WHAT THE TASK REQUIRES: Print the whole listing, unchanged.

PROVIDED DATA:
________________________
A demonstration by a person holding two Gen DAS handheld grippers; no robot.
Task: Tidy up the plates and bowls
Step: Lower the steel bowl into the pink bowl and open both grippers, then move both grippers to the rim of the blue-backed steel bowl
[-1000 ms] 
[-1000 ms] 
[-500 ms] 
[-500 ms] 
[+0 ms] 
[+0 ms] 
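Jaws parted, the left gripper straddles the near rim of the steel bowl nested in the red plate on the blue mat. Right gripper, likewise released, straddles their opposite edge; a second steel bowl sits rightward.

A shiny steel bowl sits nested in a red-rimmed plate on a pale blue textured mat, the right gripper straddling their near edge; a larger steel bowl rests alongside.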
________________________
SOLUTION TO THIS PROBLEM:
A demonstration by a person holding two Gen DAS handheld grippers; no robot.
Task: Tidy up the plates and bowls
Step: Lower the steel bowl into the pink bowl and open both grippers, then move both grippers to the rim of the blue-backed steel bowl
[-1000 ms] 
[-1000 ms] 
[-500 ms] 
[-500 ms] 
[+0 ms] 
[+0 ms] 
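Jaws parted, the left gripper straddles the near rim of the steel bowl nested in the red plate on the blue mat. Right gripper, likewise released, straddles their opposite edge; a second steel bowl sits rightward.

A shiny steel bowl sits nested in a red-rimmed plate on a pale blue textured mat, the right gripper straddling their near edge; a larger steel bowl rests alongside.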

Nothing remains open in this exercise.